The collision–coalescence process is calculated using the algorithm proposed by Shima et al. (2009). The volume in which SDs are well mixed and capable of colliding is set to have the same size as the control volume of the model grid. If we consider all possible pairs of SDs (C2N, where N is the number of candidate SDs) to calculate collision–coalescence, the computational complexity is of order O(N2). However, their method considers only nonoverlapping pairs of SDs to reduce the computational complexity to the order of O(N). Hence, the obtained coalescence probability is low; this parameter was corrected to make it consistent with the actual probability. Indeed, Unterstrasser et al. (2020) showed that the method proposed by Shima et al. (2009), which they referred to as the all-or-nothing algorithm with linear sampling, is suitable for problems when computational time is critical.

The Smagorinsky–Lilly scheme with the stratification effect (Brown et al.1994) is used as a turbulent scheme for LES. In the SDM, we do not consider the effect of turbulent fluctuations on movement, activation–deactivation, condensation–evaporation, and collision–coalescence due to the high additional computational cost and memory space required to consider these effects.
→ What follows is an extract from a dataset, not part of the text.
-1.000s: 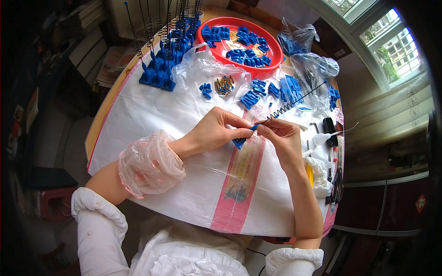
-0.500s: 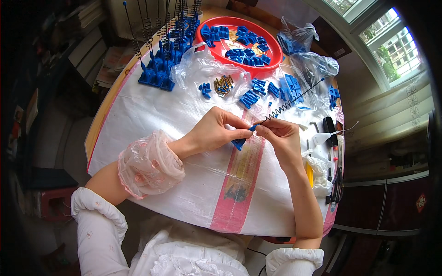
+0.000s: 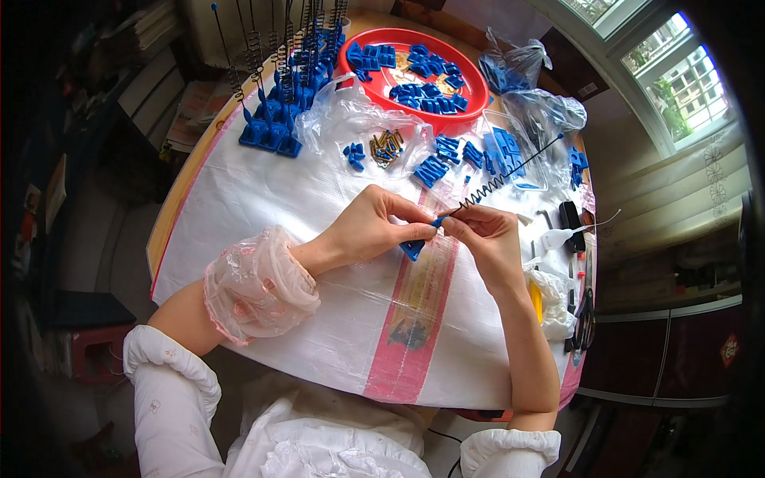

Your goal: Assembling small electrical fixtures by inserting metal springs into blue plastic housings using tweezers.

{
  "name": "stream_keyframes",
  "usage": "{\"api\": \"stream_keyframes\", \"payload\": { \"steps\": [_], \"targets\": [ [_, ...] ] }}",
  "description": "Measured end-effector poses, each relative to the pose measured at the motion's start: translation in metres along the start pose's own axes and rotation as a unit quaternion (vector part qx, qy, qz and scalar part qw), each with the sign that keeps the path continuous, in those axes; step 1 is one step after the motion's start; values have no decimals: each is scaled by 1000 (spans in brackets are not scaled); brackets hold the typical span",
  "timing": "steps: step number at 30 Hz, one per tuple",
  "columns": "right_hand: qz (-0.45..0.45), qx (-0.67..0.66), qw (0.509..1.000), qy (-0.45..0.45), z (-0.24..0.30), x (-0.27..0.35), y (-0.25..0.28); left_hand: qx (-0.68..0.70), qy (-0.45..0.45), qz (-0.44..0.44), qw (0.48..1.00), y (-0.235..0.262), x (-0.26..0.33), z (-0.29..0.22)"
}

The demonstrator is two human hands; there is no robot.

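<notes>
Over the middle of the covered table, both hands meet at a small blue plastic part [image 3: 412, 249]. My left hand [image 3: 376, 225] pinches it between thumb and fingers, and its lower end sticks out beneath the fingertips. My right hand [image 3: 484, 238] is closed beside it, pinching a black coiled spring wire [image 3: 484, 193] at its lower end, where it meets the blue part. The wire slants up to the right and ends in a blue tip. Fingers hide the exact joint between wire and part.
Blue bases with upright black spring wires [image 3: 275, 119] crowd the far left. A red basin [image 3: 478, 103] holds blue parts at the back. Before it lie brass screws [image 3: 387, 148] and loose blue pieces [image 3: 431, 170]. Scissors [image 3: 586, 315] and a white squeeze bottle [image 3: 555, 238] lie along the right edge.
</notes>
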State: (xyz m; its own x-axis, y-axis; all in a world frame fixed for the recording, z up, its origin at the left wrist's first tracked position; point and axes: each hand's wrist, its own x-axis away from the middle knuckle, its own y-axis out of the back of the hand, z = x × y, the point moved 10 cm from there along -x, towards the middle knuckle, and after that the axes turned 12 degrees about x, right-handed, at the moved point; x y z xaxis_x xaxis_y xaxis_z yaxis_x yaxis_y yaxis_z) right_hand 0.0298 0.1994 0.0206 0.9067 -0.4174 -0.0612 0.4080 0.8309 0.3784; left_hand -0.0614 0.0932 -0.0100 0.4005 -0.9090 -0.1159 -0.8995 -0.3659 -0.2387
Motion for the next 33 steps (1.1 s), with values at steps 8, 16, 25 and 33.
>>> {"api": "stream_keyframes", "payload": {
  "steps": [8,16,25,33],
  "targets": [
    [-5,7,1000,-2,0,0,0,10,1,0,1000,0,0,0],
    [-8,10,1000,2,1,1,0,-2,-1,5,1000,-3,0,-4],
    [-16,28,999,6,-1,1,2,18,19,9,1000,-3,1,1],
    [-28,24,999,-3,-1,2,2,10,19,24,999,-6,1,0]
  ]
}}
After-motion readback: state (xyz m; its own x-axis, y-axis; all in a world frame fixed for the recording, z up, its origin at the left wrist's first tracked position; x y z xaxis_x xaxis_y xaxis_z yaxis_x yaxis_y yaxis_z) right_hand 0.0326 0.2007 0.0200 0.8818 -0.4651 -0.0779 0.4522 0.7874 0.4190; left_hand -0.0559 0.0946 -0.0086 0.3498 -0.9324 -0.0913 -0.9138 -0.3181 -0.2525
However, the effect of subgrid motion (or Brownian motion modeled for kinematic viscous diffusion) should be included to ensure the convergence to DNS with ξ→1 while fixing the spatial grid length (Mellado et al.2018); this will be addressed in future work.

2.2 Target problem

We describe the final target problem in this study and compare the problem size with that considered in Mellado et al. (2018) and Sato et al. (2017); high-resolution numerical experiments on shallow clouds were performed in these studies. Mellado et al. (2018) used the numerical settings of the first research flight of the second Dynamics and Chemistry of Marine Stratocumulus field campaign (DYCOMS-II RF01) (Stevens et al.2005) to simulate nocturnal stratocumulus. Sato et al. (2017) used the numerical settings of the Barbados Oceanographic and Meteorological Experiment (BOMEX) (Siebesma et al.2003) to simulate shallow trade-wind cumulous. In this study, we simulated the BOMEX case but with much higher resolutions. The main computational parameters of the two previous studies and our study are listed in Table 1. Here, the numbers of the time steps for 1 h time integration are shown in the third and fourth columns of the table.

Mellado et al. (2018)Sato et al. (2017)

Table 1Comparison of model computational configurations among previous studies and this study. The last row shows the ratios of the parameters used in Sato et al. (2017) to those used in this study.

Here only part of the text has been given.